Ensinados a apreciar arte moderna?

A exposição José de Almada Negreiros: Uma maneira de ser moderno é hoje inaugurada na Gulbenkian até 5 de junho e podemos prever que será mais um caso de sucesso, à semelhança de outras exposições de arte moderna e contemporânea, que conseguiram arrastar “multidões” (estamos a falar de arte) até aos museus, como Joana de Vasconcelos, Paula Rego ou Amadeo de Souza-Cardoso, para falar apenas de artistas portugueses. Muitas exposições são prolongadas; é o caso da exposição do artista catalão Joan Miró: Materialidade e Metamorfose, atualmente no Museu de Arte Contemporânea de Serralves, que foi prolongada até junho (de crer que a fama do pintor não é o único argumento), o que confirma um público recetivo a uma arte que não é procurada por ser bonita ou por estar na moda.

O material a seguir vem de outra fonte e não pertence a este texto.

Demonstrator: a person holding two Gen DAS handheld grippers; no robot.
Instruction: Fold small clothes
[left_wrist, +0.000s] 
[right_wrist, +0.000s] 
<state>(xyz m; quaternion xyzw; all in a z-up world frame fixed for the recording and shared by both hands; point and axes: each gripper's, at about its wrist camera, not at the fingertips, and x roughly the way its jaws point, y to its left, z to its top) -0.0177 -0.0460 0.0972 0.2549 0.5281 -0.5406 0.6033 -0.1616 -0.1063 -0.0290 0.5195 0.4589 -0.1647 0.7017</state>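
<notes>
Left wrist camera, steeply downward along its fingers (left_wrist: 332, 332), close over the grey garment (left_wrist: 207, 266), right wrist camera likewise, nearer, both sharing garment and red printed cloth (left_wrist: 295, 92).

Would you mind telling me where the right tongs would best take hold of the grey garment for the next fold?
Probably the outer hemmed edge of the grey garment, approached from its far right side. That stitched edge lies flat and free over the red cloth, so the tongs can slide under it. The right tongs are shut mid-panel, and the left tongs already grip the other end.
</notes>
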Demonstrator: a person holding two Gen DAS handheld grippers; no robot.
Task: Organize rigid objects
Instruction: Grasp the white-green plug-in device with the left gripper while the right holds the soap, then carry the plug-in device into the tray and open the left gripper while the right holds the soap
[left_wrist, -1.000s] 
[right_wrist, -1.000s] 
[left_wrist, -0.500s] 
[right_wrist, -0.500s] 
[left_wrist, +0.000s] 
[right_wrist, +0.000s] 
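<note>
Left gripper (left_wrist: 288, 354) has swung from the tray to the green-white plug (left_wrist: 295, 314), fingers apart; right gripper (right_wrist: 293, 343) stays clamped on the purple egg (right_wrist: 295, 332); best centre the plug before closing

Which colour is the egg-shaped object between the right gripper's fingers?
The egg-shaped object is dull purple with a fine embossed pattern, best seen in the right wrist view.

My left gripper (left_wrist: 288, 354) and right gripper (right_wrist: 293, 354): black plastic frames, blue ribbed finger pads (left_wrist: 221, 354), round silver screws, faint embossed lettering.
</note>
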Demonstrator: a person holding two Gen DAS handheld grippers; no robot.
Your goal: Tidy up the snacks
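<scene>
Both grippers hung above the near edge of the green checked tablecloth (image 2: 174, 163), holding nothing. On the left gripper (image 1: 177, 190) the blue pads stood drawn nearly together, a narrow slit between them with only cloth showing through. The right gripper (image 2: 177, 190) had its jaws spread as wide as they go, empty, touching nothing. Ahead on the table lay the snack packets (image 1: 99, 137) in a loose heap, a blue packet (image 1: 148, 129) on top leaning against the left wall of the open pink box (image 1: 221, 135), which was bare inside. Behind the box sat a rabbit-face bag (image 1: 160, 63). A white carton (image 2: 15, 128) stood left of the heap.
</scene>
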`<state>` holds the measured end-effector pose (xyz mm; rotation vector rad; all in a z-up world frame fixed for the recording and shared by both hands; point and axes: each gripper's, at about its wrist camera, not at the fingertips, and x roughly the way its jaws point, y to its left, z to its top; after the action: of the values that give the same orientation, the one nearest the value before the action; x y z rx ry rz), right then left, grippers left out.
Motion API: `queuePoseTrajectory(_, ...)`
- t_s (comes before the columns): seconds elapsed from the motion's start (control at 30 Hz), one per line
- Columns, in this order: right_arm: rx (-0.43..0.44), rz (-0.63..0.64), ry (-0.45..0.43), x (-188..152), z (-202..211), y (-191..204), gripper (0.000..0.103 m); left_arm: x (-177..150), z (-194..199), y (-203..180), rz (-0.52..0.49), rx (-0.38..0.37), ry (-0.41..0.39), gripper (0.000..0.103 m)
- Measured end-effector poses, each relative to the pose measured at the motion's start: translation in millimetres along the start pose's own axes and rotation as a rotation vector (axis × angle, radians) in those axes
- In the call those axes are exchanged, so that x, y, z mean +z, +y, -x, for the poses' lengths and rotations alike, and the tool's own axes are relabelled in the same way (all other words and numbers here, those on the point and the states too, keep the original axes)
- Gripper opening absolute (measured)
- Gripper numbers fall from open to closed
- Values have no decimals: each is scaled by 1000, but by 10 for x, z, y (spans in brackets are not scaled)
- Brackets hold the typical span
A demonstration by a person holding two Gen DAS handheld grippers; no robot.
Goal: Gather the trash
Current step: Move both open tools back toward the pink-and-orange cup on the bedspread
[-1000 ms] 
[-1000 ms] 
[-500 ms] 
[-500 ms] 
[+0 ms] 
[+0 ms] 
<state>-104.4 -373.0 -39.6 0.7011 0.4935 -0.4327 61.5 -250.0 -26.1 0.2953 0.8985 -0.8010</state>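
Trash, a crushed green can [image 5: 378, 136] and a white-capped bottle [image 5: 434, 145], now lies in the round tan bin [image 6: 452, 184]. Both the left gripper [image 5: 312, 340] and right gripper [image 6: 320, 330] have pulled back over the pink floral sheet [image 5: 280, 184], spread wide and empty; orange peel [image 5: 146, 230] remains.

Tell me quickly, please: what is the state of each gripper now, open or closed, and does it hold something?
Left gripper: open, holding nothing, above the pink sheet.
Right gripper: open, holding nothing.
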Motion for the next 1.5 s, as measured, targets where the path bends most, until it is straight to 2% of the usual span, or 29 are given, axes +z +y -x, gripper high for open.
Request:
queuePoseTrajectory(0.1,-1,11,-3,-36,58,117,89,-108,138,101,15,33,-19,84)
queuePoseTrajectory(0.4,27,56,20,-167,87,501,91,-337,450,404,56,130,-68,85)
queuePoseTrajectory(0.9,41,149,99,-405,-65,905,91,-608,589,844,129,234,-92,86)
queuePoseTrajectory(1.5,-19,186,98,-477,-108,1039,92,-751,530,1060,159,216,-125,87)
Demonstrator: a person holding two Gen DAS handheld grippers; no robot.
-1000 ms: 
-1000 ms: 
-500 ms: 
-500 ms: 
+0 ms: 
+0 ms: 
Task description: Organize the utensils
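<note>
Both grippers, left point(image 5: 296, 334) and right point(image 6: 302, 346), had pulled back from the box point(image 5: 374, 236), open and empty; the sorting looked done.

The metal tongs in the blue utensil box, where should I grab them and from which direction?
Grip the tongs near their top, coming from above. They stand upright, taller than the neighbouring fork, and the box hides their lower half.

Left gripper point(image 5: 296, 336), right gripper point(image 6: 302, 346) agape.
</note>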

É sinal que fomos ensinados a gostar de arte moderna e contemporânea ou que gostamos mesmo dessa arte ou de arte, simplesmente?

Normalmente, associamos a arte moderna a formas geométricas, a trabalhos em que a realidade que conhecemos não está lá, pelo menos não como a vemos todos os dias ou, se está, está de forma exagerada e, portanto, irreal; de facto, o que importa é outra coisa, nem sempre se sabe muito bem o quê, mas a verdade é que interpela, prende o olhar: é um cruzamento de linhas, um conjunto de manchas coloridas, umas figuras escondidas ou sugeridas, uma ginástica de formas que nos obriga a posições pouco ortodoxas face à obra de arte para dar algum sentido àquilo… Enfim, uma linguagem que usa códigos que nos confundem e que são difíceis de decifrar. E se não houvesse nada para decifrar?

A arte moderna não é reconhecer algo, mas é sobretudo sentir. É perturbar, questionar, é lembrar que a realidade não é o que parece e que deixamos de ver o que nos rodeia porque, na verdade, estamos formatados e adormecidos.

Na aguarela “Sem título (Dançarina)” de Joan Miró, vê-se uma figura feminina reduzida ou simplificada a signos, neste caso, a ondas para o cabelo, a uma linha para o corpo; no meio do corpo, um pé e, na ponta dessa linha quebrada em diagonal, outro pé. Um conjunto de signos que cada um recria numa nova realidade, revelando uma figura em movimento.


Uma das questões é, por exemplo: o que faz com que aquele traço na continuidade da linha seja mais pé do que aquele que, no meio da aguarela, é logo reconhecido pela sua forma mais convencional, apesar de estar colocado no centro do corpo? O que faz de um corpo um corpo? O que orienta a nossa forma de ver o mundo ou a forma de ver o outro?

Se colocarmos estas questões (provavelmente com respostas muito complexas), já podemos ultrapassar o comentário “Até eu desenhava isto!”.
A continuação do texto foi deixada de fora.